I've encountered a problem that my program will deadlock. I have narrowed down the problem to the TLSStream in this crate. If both TLS client and server try to write a lot of data and fully consume the OS socket buffer, the problem will stably occur.

To add some context, my usage scenario is a multiple-hop proxy, where I control a few proxy nodes. Clients connect to any proxy node and the first proxy will connect to the original destination through another proxy. These proxies will talk to each other using mutually authenticated TLS connections.

The core logic for the proxies are fairly simple, mainly two parallel copy-future that are joined:

let (client_r, client_w) = client_socket.split();
let (proxy_r, proxy_w) = proxy_socket.split();

copy(client_r, proxy_w).and_then(|(_,_, wh)| tokio::io::shutdown(wh))
  .join(copy(proxy_r, client_w).and_then(|(_,_,wh)| tokio::io::shutdown(wh)))

To reproduce the problem, I created a ready-to-build tar ball in the attachment (built on stable-1.33). It has a client and a server, both trying to copy a local file to the socket, receive data from the socket, and write to /dev/null. It will deadlock when I add a localhost latency of 50ms with tc tool, and try to mutually transfer a 100MB file. From strace log I can observe that after the syscall sendto returns "EAGAIN" on each TLS socket, the sockets will no longer activate, and the connection can never finish.

One possibility to exclude is the shutdown hook. I saw TLSStream has some work to do in the shutdown hook, which I currently bypassed by redirecting the shutdown call directly to the TCPStream::shutdown(write). But since tests on small files and with no added latency can successfully finish, I believe this is not the cause.

I spent some time looking into the code, and I think the most suspicious thing is the TLS read (from std::io::Read). From what I see, it will call "complete_io", which tries to flush out TLS frames if there are any pending ones. If this finishes without error, then it continues to read new frames. However, when both sides have heavy write pressures, things will break. On each side, when OS write buffer is fully consumed, calling send on the TLS socket will always return EAGAIN. As a result, actual read syscall is not even reached because of send errors. Such condition can be cleared only when the remote side sends back ACK for more window... But it may not happen: the remote side may also experience the same problem. The result is deadlock waiting for each other to read something. What's worse, I occasionally observed 100% CPU usage due to millions of crazy "sendto,EAGAIN" flood... I can't reproduce it yet with the proof-of-concept code, but it does happen in the real environment.

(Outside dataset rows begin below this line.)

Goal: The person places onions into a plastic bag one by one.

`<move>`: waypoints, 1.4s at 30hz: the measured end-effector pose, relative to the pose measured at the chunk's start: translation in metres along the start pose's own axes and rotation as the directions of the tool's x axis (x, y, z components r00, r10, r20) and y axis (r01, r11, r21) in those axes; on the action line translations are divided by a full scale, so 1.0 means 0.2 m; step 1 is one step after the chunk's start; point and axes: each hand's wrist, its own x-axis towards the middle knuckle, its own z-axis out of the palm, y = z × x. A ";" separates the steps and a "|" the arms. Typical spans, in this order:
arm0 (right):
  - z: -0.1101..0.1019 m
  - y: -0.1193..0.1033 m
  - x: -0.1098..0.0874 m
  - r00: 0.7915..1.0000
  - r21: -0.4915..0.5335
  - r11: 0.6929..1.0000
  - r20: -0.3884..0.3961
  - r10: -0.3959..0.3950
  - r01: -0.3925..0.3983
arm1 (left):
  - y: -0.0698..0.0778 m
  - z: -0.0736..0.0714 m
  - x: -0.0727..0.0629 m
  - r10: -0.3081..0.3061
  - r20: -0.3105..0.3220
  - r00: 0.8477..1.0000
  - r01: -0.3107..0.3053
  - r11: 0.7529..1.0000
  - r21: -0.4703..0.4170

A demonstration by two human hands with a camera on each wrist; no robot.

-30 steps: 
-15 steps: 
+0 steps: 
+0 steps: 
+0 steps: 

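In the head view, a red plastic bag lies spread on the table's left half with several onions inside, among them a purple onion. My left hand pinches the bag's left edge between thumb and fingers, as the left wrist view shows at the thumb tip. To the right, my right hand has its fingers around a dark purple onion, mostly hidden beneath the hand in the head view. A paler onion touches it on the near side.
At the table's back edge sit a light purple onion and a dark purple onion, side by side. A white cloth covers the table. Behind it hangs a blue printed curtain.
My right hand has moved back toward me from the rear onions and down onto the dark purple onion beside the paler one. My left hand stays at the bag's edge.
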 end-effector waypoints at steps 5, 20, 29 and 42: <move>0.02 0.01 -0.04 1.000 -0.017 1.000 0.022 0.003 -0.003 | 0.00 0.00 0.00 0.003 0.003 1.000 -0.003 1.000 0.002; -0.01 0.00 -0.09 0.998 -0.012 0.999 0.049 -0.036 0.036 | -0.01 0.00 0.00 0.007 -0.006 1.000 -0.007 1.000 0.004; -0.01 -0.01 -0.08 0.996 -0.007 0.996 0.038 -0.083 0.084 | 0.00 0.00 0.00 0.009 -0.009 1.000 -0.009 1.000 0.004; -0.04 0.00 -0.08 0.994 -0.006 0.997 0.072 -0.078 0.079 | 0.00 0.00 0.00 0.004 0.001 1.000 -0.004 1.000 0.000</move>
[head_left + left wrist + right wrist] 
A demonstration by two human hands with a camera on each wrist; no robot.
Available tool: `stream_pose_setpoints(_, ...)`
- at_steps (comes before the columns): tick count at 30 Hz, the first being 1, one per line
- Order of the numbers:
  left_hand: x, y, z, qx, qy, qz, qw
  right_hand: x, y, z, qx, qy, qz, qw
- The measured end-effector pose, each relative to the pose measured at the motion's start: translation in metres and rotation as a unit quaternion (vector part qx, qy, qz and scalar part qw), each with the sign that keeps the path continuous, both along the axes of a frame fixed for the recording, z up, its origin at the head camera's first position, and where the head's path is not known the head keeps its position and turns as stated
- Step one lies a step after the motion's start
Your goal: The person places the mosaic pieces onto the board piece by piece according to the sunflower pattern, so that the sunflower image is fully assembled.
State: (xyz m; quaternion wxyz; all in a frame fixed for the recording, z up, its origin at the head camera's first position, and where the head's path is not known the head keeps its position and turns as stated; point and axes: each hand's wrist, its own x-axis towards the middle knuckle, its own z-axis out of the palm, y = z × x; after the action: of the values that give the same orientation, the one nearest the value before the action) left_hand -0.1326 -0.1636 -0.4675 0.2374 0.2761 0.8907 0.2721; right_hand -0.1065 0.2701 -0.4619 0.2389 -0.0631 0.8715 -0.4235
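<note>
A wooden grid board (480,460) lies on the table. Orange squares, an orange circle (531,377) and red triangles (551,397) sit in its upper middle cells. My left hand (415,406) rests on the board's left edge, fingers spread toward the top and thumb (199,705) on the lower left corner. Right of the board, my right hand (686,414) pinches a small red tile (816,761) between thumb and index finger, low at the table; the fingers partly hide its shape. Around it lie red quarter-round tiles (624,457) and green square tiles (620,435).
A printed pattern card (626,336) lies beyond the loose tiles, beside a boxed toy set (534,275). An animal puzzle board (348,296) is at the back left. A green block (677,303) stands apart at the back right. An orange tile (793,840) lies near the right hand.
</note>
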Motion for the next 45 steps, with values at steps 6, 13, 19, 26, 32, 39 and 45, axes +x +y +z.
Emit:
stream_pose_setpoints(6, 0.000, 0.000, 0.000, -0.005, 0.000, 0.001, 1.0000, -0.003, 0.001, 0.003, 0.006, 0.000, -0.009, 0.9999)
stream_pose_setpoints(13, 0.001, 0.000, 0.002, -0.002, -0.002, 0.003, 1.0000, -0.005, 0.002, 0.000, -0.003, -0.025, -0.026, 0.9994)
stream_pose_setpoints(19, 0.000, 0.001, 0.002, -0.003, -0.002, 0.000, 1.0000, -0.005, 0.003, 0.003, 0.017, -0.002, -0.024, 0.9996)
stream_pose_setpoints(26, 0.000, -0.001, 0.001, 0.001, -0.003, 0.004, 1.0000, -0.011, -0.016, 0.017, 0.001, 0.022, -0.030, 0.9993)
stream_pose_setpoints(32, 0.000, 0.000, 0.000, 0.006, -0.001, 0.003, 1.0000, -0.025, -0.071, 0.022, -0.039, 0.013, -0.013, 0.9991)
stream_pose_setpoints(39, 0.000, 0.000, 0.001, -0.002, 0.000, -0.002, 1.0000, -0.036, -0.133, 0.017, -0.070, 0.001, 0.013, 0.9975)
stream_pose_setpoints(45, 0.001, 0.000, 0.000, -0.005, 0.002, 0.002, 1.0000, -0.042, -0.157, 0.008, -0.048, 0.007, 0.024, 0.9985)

My thoughts is that maybe TLSStream does not need to do any write before doing read. Does this sound reasonable to you, or are there specific concerns in order toward fixing the deadlock problem?

tokio-issue.tar.gz

quininer commented 5 years ago

Thank you for your detailed report!

I agree that read_tls should not be blocked by write_tls. But we can't just remove write_tls, because if there is no write call in future, then we will never have a chance to write_tls.

quininer commented 5 years ago

Can you look if 0.9-fix branch fix the problem?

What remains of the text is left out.